More readers mean more citations; an increased profile for your writing and your discipline; and more colleagues, more students, more interested members of the public who are able to access your books and articles without hitting price barriers. Digital publication also allows innovative forms of presentation that can improve the research itself – for example Dorottya Fabian’s A Musicology of Performance includes a wealth of embedded audio extracts, enabling readers to better evaluate Fabian’s interpretations; our World Oral Literature Series includes recordings that form a repository of oral literature as well as a series of academic studies; and Caroline Warman’s anthology Tolerance was brought out on the anniversary of the Charlie Hebdo massacres and participated in a wider discussion about a topic of strong public interest thanks to its OA format.
We believe in OA because we think the dissemination of knowledge should not be limited by a lack of resources, and this applies to authors too: we never charge anyone to publish with us. If your work passes our stringent peer-review process, we will publish it. Our books are frequently recognised for their excellence by reviews and prizes, and as a publisher we won the 2013 IFLA/Brill Open Access award for initiatives in OA monograph publishing; we were selected as one of seven high-impact OA organizations by the Accelerating Science Award Program; and we were shortlisted for the 2017 World Innovation Summit for Education Awards.
Now 2) – Open Access is changing the way scholarly publishing works. Increasingly, funding bodies require that research they have financed is published on an Open Access basis. For a publication to be admissible for REF 2021, an author’s final peer-reviewed manuscript must be made publicly available in an institutional repository within three months of acceptance, while for REF 2027, monographs must be published OA. As a result, established publishers are making work available Open Access and there are more and more OA publishers.
But it matters how Open Access mandates are implemented. Some publishers charge a hefty fee to make a book or article available Open Access, while work archived in institutional repositories can be difficult for readers to discover and is often placed under a lengthy embargo. We believe the purpose of OA is to make work available as widely as possible, with as few restrictions as possible, so that knowledge is easily accessible for all. Models that charge the author, delay OA publication, or make it difficult for a work to be widely shared and used, are not compatible with Open Access as we believe it ought to be.

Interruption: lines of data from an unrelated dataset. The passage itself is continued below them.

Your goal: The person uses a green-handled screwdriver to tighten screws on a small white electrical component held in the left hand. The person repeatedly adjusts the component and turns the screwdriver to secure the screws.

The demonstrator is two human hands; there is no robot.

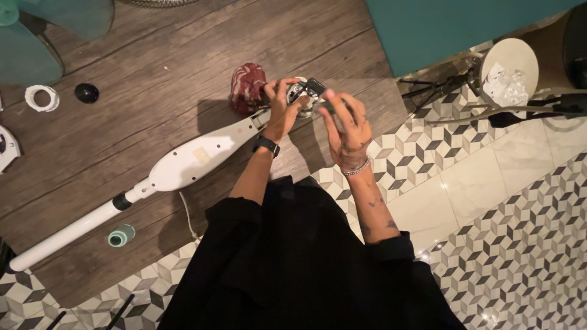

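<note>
Holding the small metal motor part (298, 96) at the far end of the white fan stand (183, 164), the left hand (282, 111) closes its fingers around it, and a small black piece (315, 86) sits on top of the part, at its right edge. The right hand (345, 125) is just beside, on the right, with fingers spread and only the fingertips near the black piece; I cannot tell if they really touch it. The long axis of the stand runs from near left to far right, so the part lies at its far right tip, closer to the left hand. A red patterned cloth (247, 87) lies just left of the part. To the right the wooden floor (153, 55) ends and the patterned tile floor (520, 232) begins, with free room there. A black knob (86, 92) and a white ring (41, 98) lie well apart on the far left.
</note>
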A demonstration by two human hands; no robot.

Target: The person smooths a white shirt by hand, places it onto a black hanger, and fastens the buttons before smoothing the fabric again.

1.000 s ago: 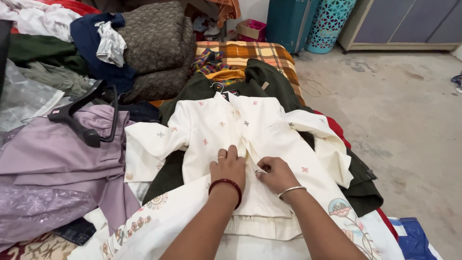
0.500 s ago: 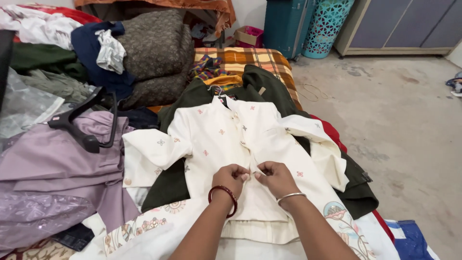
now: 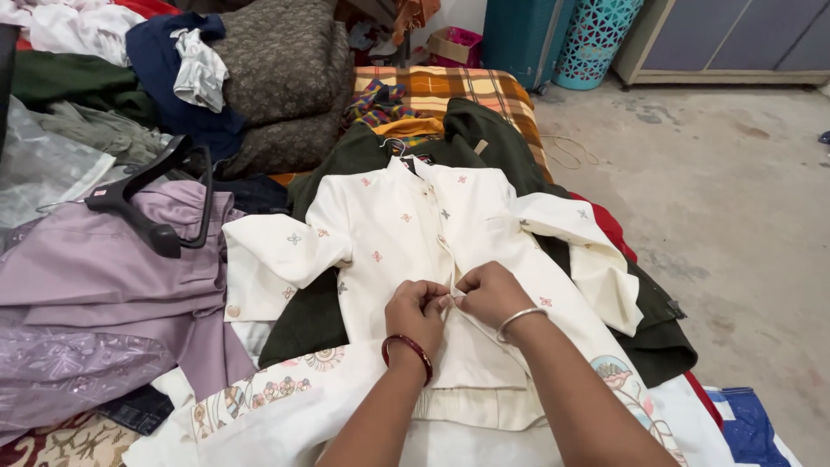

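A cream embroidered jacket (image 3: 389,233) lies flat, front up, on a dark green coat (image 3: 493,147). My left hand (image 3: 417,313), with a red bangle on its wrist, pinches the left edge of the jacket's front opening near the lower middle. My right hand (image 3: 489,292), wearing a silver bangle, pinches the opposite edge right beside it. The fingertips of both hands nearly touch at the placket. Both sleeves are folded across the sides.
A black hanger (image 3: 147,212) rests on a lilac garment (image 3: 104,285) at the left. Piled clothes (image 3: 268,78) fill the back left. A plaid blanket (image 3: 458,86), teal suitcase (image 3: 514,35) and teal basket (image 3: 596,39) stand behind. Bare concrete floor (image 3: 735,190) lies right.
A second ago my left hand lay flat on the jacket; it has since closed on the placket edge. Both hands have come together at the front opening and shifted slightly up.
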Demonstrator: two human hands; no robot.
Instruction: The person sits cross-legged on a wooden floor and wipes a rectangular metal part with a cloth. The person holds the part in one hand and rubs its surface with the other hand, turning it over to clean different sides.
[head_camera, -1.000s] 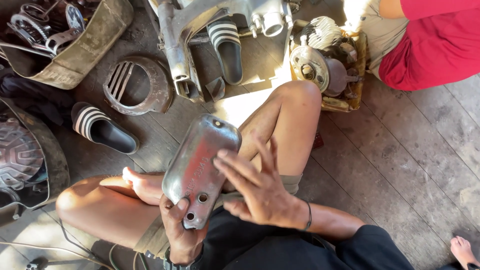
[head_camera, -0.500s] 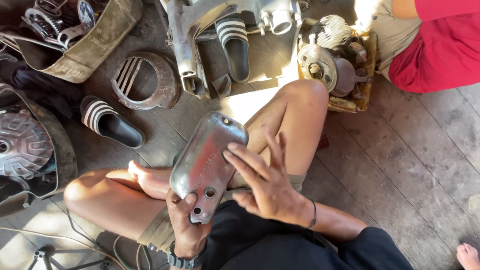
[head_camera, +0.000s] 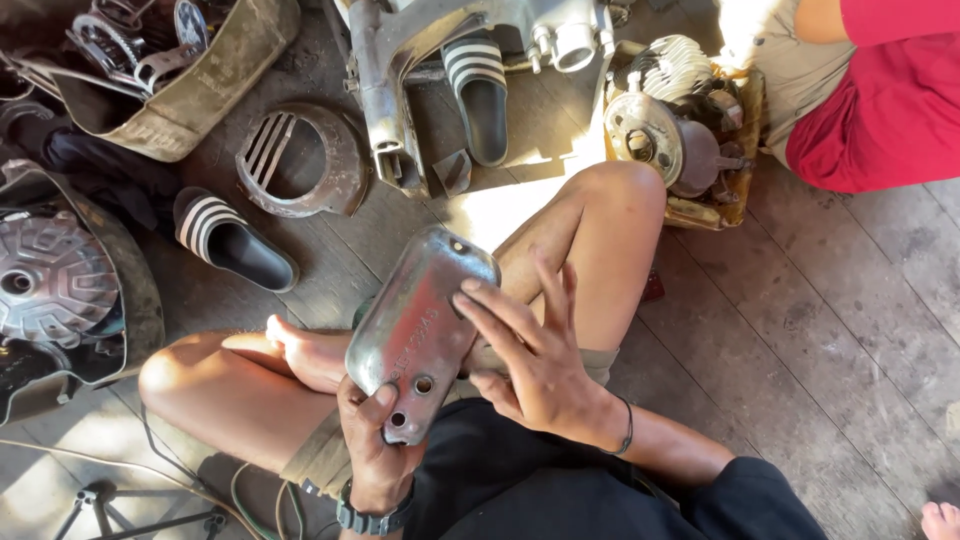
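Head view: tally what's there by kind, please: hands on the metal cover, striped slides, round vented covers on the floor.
Hands on the metal cover: 2, left hand and right hand
Striped slides: 2
Round vented cover: 1
Total: 5

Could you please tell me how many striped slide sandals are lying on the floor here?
2: one black striped sandal left of the bent knee, by the round slotted cover; the other up top, inside the grey engine casing. More may be hidden.
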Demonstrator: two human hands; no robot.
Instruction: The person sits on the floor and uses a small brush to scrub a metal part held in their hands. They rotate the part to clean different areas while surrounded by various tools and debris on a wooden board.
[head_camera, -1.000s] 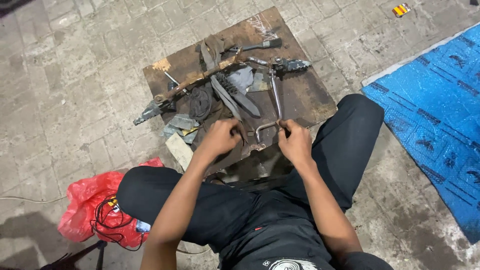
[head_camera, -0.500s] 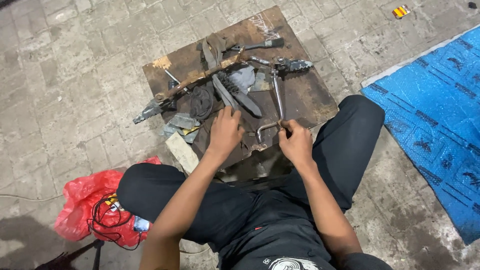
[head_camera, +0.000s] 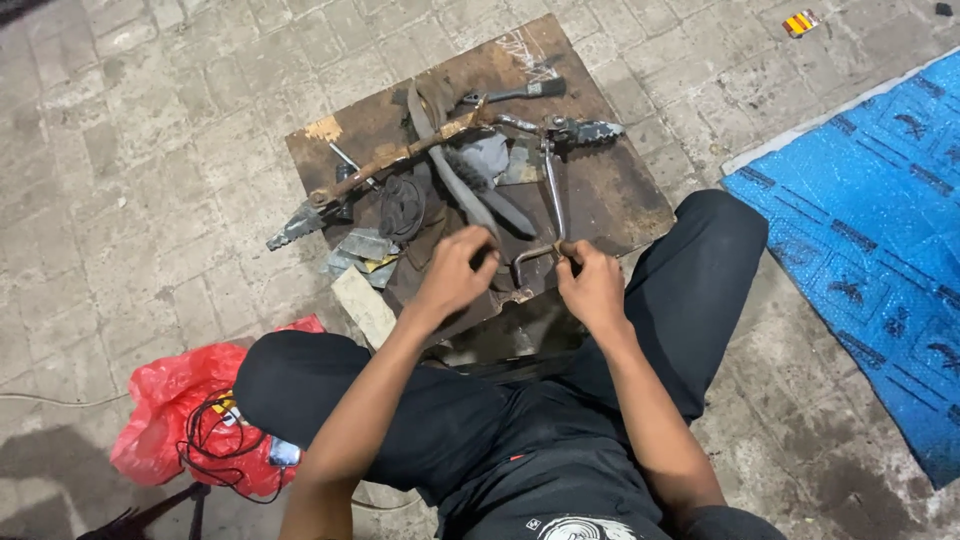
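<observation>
Right hand (head_camera: 592, 283) clenched on the near end of the bent metal lever (head_camera: 551, 215), which lies on the rusty metal plate (head_camera: 620, 195) at roughly six o'clock from the toothed footpeg (head_camera: 585, 128). Left hand (head_camera: 455, 272) closed around the lower end of the dark strap (head_camera: 462, 190), just at nine o'clock of the lever's crook. Best done, by the look of it, with the lever pinned flat and the strap drawn steadily along its own line, clear of the rusty crossbar (head_camera: 400, 158) at twelve.

Black trousers (head_camera: 400, 400), black shirt (head_camera: 560, 480), bare forearms.
</observation>
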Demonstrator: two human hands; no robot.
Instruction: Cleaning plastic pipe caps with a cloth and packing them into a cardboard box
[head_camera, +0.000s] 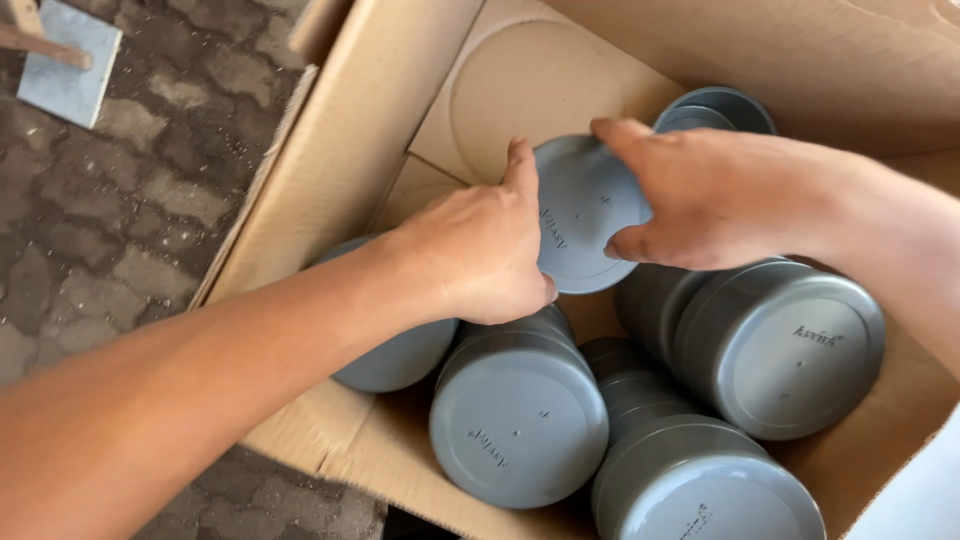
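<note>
Head view showed both hands inside an open cardboard box (330, 150) packed with grey round plastic caps. Left hand (480, 255) and right hand (720, 200) closed from either side on one grey cap (585, 215), thumb and fingertips pressed to its rim, so the grip held that cap between them, flat face up toward the camera. Below the grip lay three more caps: one (515, 415) directly under the left hand, one (780, 345) under the right wrist, one (700, 490) nearer the box edge. Beyond the grip, another cap (715, 108) rested against the box wall. Judged step: lifting out the gripped cap. Next move would need a straight pull clear of neighbouring caps without snagging.
</note>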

That’s why we are working with like-minded organisations including ScholarLed, HIRMEOS and the Radical Open Access Collective to develop open software and other types of infrastructure so that Open Access publishers can operate sustainably, without charging authors or readers. We are building relationships with libraries to explore new OA funding pathways and we are taking an active part in the UUK Open Access Monographs working group to advocate for developments in OA publishing that we believe will best serve scholarship. We are also publishing a series of blog posts for Open Access Week 2018 to give academics more information about OA publishing, so they can choose the publication models that best suit their research.